Q: What kind of questions do you get at Bridge Gardens where you’re available for questions every Tues. from 2:30 to 5:00 PM during the growing season (April – Oct.)?
A: The main questions I get are what should I do about grubs (in the fall), crabgrass and dandelions. For grubs I recommend beneficial nematodes and they can be purchased online from gardening stores. These are microscopic worms that go down into the subsoil and within 24-48 hours of contact with the larva the grubs are dead. They don’t pose any health or environmental risk to pets or humans. For crab grass and dandelions I tell people to make sure you’re seeding aggressively to choke out the weeds. Definitely do not mow your grass shorter than 3 inches. If it’s high enough that you don’t see bare soil you’re definitely shading out the weeds.
Q: Does it cost more for a homeowner to go organic?
A: A very good lawn can be achieved at a comparable price to conventional practices. A “monoculture” lawn with absolutely no other plants becomes more expensive to accomplish organically. It depends on one’s definition of the ideal lawn.
Q: What do you do for tick control?
A: We use a combination of vegetable oils, cedar oil and sometimes chrysanthemum extract (It’s not completely organic, but it breaks down quickly). As far as conventional toxins go, some have very long residuals and remain for a long time.

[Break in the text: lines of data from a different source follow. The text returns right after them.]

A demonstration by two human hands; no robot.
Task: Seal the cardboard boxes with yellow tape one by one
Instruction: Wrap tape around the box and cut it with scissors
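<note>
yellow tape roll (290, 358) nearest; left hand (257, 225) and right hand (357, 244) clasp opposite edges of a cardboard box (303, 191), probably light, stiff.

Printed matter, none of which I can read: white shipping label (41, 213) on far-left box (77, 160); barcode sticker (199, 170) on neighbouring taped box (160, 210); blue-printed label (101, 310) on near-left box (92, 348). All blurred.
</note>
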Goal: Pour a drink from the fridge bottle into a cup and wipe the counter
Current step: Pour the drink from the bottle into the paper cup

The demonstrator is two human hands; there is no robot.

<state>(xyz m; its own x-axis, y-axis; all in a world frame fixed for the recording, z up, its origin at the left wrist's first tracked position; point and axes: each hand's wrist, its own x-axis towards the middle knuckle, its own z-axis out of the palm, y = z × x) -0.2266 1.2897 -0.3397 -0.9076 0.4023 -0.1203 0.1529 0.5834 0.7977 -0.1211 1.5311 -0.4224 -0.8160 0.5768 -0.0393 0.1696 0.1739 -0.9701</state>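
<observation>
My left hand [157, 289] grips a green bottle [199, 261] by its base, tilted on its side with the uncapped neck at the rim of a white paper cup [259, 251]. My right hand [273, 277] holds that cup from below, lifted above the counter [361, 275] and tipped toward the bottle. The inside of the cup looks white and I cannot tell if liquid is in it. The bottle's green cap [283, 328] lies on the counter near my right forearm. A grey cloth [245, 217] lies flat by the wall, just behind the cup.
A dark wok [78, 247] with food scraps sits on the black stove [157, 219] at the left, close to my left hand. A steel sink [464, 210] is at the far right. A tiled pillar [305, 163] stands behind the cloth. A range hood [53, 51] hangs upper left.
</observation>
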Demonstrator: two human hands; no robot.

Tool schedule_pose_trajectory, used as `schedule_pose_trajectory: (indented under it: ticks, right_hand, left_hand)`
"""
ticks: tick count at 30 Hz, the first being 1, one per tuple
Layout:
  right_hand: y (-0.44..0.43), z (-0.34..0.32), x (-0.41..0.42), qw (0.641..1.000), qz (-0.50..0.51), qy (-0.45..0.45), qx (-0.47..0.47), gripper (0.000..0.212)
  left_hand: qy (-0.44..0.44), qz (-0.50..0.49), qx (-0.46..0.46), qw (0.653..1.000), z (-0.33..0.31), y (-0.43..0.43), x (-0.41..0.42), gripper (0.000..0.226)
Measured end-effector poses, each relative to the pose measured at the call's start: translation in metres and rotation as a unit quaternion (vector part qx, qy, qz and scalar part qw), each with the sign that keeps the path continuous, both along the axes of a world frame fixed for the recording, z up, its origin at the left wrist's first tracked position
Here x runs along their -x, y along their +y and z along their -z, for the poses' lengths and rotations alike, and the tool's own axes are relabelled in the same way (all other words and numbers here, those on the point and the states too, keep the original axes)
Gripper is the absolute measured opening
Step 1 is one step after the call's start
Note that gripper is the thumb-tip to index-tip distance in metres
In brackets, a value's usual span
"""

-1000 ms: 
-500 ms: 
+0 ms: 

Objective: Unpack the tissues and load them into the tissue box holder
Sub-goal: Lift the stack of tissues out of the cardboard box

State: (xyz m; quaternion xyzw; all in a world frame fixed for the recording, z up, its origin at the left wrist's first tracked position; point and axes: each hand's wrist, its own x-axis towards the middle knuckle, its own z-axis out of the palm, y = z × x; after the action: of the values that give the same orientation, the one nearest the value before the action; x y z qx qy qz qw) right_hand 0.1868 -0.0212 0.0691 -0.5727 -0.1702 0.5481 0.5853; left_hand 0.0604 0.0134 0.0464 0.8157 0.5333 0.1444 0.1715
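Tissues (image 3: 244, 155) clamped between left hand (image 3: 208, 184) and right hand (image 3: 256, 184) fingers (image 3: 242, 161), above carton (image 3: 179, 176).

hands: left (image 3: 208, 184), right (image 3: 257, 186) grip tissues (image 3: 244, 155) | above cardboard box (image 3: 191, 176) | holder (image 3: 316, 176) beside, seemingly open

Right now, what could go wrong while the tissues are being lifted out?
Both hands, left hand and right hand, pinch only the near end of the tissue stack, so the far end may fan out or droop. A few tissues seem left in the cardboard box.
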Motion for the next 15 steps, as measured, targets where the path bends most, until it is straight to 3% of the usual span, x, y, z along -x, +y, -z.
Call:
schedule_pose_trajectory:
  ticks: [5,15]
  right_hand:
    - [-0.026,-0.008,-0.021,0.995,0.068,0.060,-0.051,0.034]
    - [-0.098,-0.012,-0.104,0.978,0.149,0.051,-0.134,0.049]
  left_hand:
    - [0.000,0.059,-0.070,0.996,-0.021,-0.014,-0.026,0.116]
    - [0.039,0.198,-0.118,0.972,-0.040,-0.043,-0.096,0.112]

Q: Do you recommend compost tea?
A: I do recommend it highly – we use 700 to 800 gallons every day. It adds a lot of necessary microbes to the soil. We customize it for shady and sunny lawns as much as possible, analyzing it with a high-powered microscope to make sure we have just the right balance of beneficial organisms. Homeowners can do this themselves with a $400 microscope and we offer classes on this process.
Q: How can someone be sure they have the right blend of compost tea?
A: Packaged compost teas are not that great because you have no idea of how long they've been sitting on the shelf. The best way to tell is by smelling--does it have a fresh earthy smell or does it smell like vinegar or sulphur--in which case it's gone bad.
And then, of course, another way is to see if you get good results with it.
As far as professionals applying the tea, you basically have to trust a recommended professional.
Q: So basically you'll have to wait till you get home and open the package to tell if it's a good tea?
A: Yes, I think so.
Q: What is your biggest challenge in being PRFCT?
A: Our biggest challenge is time and unreasonable expectations. Clients have to be educated about the process of getting results from a living system. We have a lot of customer loyalty, so I believe our approach works.
Q: What are your biggest rewards?
A: When we are able to do things that conventional landscapers said we couldn’t. When we can keep someone’s lawn at a high level after we’ve been told that there’s no way to do this without toxins. We accomplish this frequently and we’re proud of that.